This invention relates generally to improved plating baths for the electroless deposition of transition metals, which baths include a complexing agent belonging to a certain class of organophosphorus compounds, the electroless deposition complexing agent of this invention being especially suitable for use in formulating a variety of baths having a wide range of operating pH values and proceeding by one of a variety of reduction reaction mechanisms. Especially advantageous are those formulations that have a very high operating pH and which avoid the production of noxious ammonia fumes.
Electroless plating techniques have been available for transition metal plating within electroless plating baths, which are well known to be baths wherein the plating is conducted without the application of an external electrical current. Conventional bath additives include agents for complexing the metal ions that are maintained within a particular bath. Some known complexing agents include ethylenediamine tetraacetic acid and its salts, potassium pyrophosphate, polyamines, Rochelle salt, citric acid, and alkali salts of citric acid. Such complexing agents are known in general to form highly soluble and conductive complexes with metal ions present within electroless plating baths, but typically they do not allow for an exceptionally wide range of operating pH values, including both acidic and alkaline operating conditions. Usually, when it is desirable or necessary to operate an electroless plating bath at an especially high pH, often approaching or at 14, even if a conventional complexing agent is included in the bath, it is typically necessary to add ammonium ions thereto, which introduces hazards including the formation of noxious ammonia fumes as the bath is operated and the ammonium ions themselves when the bath waters are disposed of as wastewater.
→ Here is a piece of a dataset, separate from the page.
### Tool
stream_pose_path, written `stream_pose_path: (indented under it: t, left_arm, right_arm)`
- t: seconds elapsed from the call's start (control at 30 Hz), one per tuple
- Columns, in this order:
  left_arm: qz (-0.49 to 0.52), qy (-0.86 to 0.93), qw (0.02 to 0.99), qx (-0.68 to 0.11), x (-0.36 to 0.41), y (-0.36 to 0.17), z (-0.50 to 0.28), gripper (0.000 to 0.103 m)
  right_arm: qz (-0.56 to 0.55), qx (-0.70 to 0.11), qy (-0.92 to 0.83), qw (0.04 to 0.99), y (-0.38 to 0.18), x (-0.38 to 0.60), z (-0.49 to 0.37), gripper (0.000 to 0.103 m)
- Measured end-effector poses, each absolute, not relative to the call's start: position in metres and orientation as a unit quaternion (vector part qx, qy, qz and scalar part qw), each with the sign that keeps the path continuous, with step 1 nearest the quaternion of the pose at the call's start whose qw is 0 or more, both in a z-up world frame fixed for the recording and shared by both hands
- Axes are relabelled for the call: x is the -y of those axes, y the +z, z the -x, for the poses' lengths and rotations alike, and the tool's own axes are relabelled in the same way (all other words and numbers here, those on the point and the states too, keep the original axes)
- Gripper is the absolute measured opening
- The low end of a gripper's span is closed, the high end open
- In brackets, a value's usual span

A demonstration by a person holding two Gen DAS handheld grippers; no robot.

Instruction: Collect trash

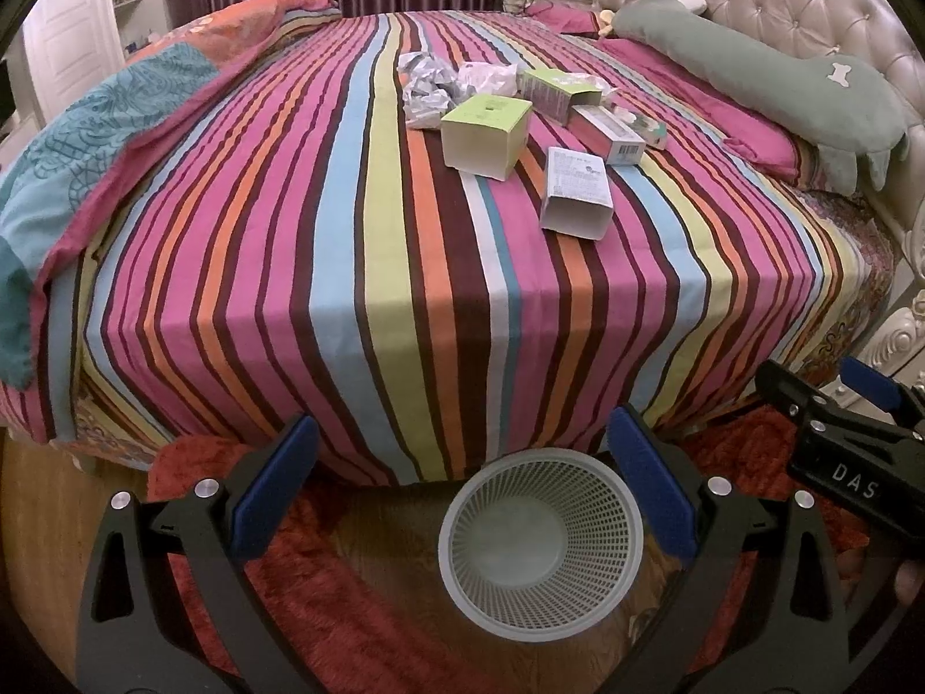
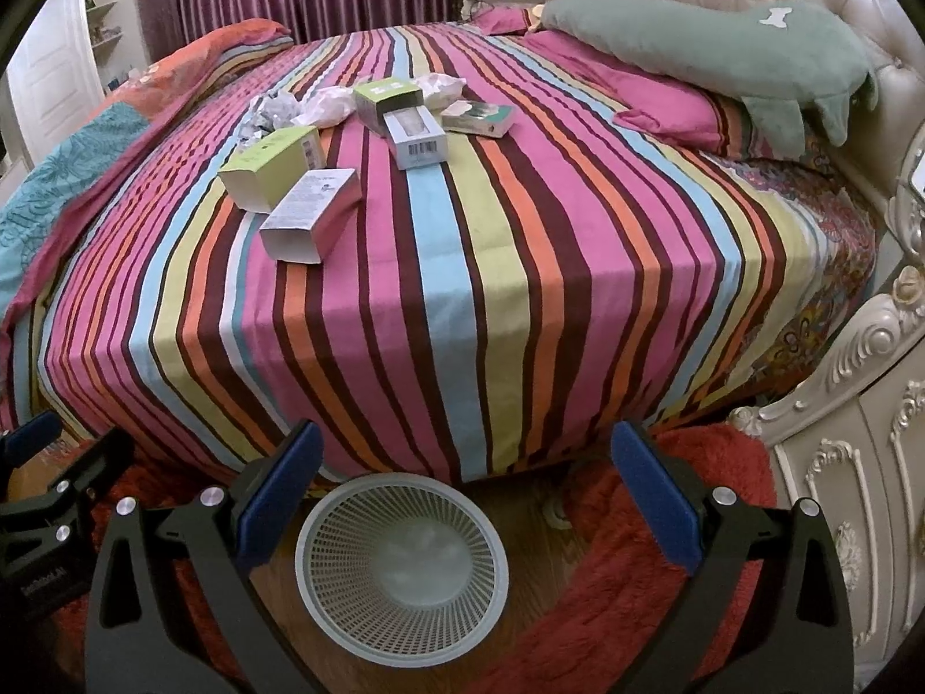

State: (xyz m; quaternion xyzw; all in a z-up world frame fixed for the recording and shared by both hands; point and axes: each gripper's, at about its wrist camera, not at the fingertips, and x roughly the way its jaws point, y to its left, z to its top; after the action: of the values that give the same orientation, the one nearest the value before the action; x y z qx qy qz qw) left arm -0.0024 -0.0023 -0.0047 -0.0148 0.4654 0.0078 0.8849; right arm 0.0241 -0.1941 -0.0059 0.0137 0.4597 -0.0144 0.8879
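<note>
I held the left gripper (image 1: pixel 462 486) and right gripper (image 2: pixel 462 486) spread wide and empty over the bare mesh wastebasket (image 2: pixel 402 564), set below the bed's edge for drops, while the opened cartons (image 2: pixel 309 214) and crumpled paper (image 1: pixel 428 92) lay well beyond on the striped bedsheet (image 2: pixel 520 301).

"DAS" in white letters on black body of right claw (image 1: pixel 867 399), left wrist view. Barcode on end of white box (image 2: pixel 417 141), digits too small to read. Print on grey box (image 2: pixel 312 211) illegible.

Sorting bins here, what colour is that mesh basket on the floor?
The basket is pale grey-white, clearest in the right wrist view.
</note>
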Motion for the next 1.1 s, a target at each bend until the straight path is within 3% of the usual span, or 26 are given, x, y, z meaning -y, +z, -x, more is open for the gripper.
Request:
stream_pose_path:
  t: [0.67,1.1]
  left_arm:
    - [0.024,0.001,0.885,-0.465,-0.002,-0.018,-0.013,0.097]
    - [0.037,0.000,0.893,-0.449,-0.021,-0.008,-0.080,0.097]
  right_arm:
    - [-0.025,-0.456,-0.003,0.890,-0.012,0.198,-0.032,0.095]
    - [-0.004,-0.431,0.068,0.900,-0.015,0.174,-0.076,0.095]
It has now been discovered that electroless deposition of transition metals can be readily and easily achieved within a wide range of operating pH values, including both acidic and highly alkaline values, when such baths include therewithin an organophosphorus compound falling within a certain class. These organophosphorus compounds can be characterized generally as phosphonates that exhibit complexing properties with respect to transition metal ions within transition metal electroless plating baths. By the employment of these organophosphorus compounds within transition metal electroless plating baths, the baths may be adjusted to operate at a pH value suitable for the particular substrate being plated so as to provide transition metal plating baths having greater flexibility than heretofore typically realized.
Additional desirable results include the ability to run a highly alkaline bath without having to add ammonium ions as well as the ability to operate an electroless transition metal bath, particularly an electroless copper deposition bath, at an acidic operating pH in order to take advantage of features usually associated with acidic baths when compared with alkaline baths, such as the ease with which the bath is buffered, increased hardness of the deposits, and enhanced control of the stability of the baths. Baths not including complexing agents in accordance with this invention, particularly electroless nickel plating baths, often are not stable to the addition of potassium or sodium as potassium hydroxide or sodium hydroxide, usually eliminating these compounds from the group of bases suitable for raising the pH of such baths to extremely high operating levels, thereby typically reducing the group of suitable bases to only ammonium hydroxide. Electroless transition metal plating baths having complexing agents in accordance with this invention are stable to the addition of either sodium or potassium as the hydroxide thereof.
These results are basically achieved in accordance with the present invention through the utilization of certain organophosphorus compounds within electroless transition metal plating baths which can be formulated with transition metals that plate autocatalytically, such as nickel, cobalt, iron, platinum, paladium, gold and silver, or with those transition metals that do not plate autocatalytically, such as copper, which generally plate only by substitution or displacement and require a substrate different from that of the metal being deposited.
Accordingly, an object of this invention is to provide an improved electroless plating bath and method which enable the electroless plating of transitional metal over a wide pH range.
Another object of this invention is to incorporate an organophosphorus complexing agent into transition metal electroless plating baths, which baths can be formulated to operate at a low pH, a high pH, or a pH therebetween and which baths can operate effectively at high pH through the use of bases other than those that generate noxious ammonia fumes or introduce ammonium ions into wastewaters.
Another object of the present invention is to provide and use an electroless bath for plating transition metals such as copper, nickel and cobalt, which baths include an organophosphorus compound of a certain class.
Another object of this invention is to use phosphonates belonging to a certain class of compounds as a complexing agent for an electroless transition metal plating or deposition bath.